TO DO: Print the listing below exactly.
***
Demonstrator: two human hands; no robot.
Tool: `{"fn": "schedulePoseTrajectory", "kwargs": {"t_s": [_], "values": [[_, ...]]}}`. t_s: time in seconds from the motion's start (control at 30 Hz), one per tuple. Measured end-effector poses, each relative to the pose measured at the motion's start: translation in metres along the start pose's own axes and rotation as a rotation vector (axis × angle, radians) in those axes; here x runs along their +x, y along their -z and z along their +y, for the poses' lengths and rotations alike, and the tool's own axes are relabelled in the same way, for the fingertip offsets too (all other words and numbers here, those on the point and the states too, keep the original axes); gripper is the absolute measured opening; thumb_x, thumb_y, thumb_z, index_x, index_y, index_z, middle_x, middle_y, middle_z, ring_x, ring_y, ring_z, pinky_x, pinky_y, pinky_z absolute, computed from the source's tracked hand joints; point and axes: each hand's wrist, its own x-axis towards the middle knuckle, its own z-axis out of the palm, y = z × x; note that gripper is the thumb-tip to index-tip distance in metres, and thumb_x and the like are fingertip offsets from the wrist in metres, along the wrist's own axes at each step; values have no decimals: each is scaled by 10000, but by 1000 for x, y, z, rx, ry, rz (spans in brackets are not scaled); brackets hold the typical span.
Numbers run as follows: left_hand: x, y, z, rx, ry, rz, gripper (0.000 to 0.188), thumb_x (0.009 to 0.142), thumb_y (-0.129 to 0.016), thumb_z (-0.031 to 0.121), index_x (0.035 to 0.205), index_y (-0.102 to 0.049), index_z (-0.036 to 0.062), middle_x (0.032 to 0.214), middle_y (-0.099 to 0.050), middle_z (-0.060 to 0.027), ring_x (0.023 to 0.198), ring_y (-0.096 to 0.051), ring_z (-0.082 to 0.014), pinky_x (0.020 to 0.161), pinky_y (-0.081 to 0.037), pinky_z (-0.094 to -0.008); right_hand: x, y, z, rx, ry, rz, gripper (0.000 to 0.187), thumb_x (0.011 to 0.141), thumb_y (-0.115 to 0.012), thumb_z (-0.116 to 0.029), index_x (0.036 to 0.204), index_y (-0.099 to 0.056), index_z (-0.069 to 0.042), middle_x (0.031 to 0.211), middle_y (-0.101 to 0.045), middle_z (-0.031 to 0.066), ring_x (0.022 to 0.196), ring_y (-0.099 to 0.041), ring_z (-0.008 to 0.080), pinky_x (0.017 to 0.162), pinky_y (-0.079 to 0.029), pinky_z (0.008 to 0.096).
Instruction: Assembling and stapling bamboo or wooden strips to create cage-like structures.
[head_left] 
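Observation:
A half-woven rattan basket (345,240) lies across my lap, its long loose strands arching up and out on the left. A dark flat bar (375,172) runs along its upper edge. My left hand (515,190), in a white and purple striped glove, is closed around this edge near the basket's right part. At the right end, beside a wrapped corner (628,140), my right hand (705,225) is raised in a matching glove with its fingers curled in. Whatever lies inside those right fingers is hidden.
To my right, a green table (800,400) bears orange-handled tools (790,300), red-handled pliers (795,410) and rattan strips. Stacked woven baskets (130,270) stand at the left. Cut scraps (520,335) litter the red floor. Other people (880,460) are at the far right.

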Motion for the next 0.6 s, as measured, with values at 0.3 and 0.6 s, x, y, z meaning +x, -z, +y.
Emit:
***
COMPLETED EXERCISE:
Demonstrator: two human hands; no robot.
Tool: `{"fn": "schedulePoseTrajectory", "kwargs": {"t_s": [_], "values": [[_, ...]]}}`. t_s: time in seconds from the motion's start (control at 30 Hz), one per tuple. Measured end-effector poses, each relative to the pose measured at the motion's start: translation in metres along the start pose's own axes and rotation as a rotation vector (axis × angle, radians) in those axes; here x runs along their +x, y along their -z and z along their +y, for the poses' lengths and rotations alike, and the tool's own axes are relabelled in the same way, for the fingertip offsets too (all other words and numbers here, those on the point and the states too, keep the original axes); gripper is the absolute measured opening; thumb_x, thumb_y, thumb_z, index_x, index_y, index_z, middle_x, middle_y, middle_z, ring_x, ring_y, ring_z, pinky_x, pinky_y, pinky_z absolute, computed from the source's tracked hand joints; point and axes: each hand's wrist, its own x-axis towards the middle knuckle, its own z-axis out of the palm, y = z × x; note that gripper is the thumb-tip to index-tip distance in metres, and thumb_x and the like are fingertip offsets from the wrist in metres, along the wrist's own axes at each step; values have no decimals: each is scaled by 10000, but by 1000 for x, y, z, rx, ry, rz (spans in brackets are not scaled); brackets hold the typical span.
Numbers run as follows: left_hand: x, y, z, rx, ry, rz, gripper (0.000 to 0.188), thumb_x (0.009 to 0.142), thumb_y (-0.129 to 0.016), thumb_z (-0.031 to 0.121), index_x (0.035 to 0.205), index_y (-0.102 to 0.049), index_z (-0.036 to 0.062), middle_x (0.032 to 0.214), middle_y (-0.099 to 0.050), middle_z (-0.060 to 0.027), ring_x (0.023 to 0.198), ring_y (-0.096 to 0.051), ring_z (-0.082 to 0.014), pinky_x (0.020 to 0.161), pinky_y (-0.081 to 0.037), pinky_z (-0.094 to -0.008); right_hand: x, y, z, rx, ry, rz, gripper (0.000 to 0.187), thumb_x (0.011 to 0.141), thumb_y (-0.115 to 0.012), thumb_z (-0.116 to 0.029), index_x (0.036 to 0.204), index_y (-0.099 to 0.056), index_z (-0.069 to 0.042), middle_x (0.031 to 0.211), middle_y (-0.101 to 0.045), middle_z (-0.031 to 0.066), ring_x (0.022 to 0.196), ring_y (-0.099 to 0.041), ring_z (-0.008 to 0.080), pinky_x (0.017 to 0.162), pinky_y (-0.079 to 0.029), pinky_z (0.008 to 0.096).
Instruction: Assembling and stapling bamboo or wooden strips to create cage-like structures.
[head_left] 
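Observation:
A half-woven rattan basket (345,240) lies across my lap, its long loose strands arching up and out on the left. A dark flat bar (375,172) runs along its upper edge. My left hand (515,190), in a white and purple striped glove, is closed around this edge near the basket's right part. At the right end, beside a wrapped corner (628,140), my right hand (705,225) is raised in a matching glove with its fingers curled in. Whatever lies inside those right fingers is hidden.
To my right, a green table (800,400) bears orange-handled tools (790,300), red-handled pliers (795,410) and rattan strips. Stacked woven baskets (130,270) stand at the left. Cut scraps (520,335) litter the red floor. Other people (880,460) are at the far right.
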
Motion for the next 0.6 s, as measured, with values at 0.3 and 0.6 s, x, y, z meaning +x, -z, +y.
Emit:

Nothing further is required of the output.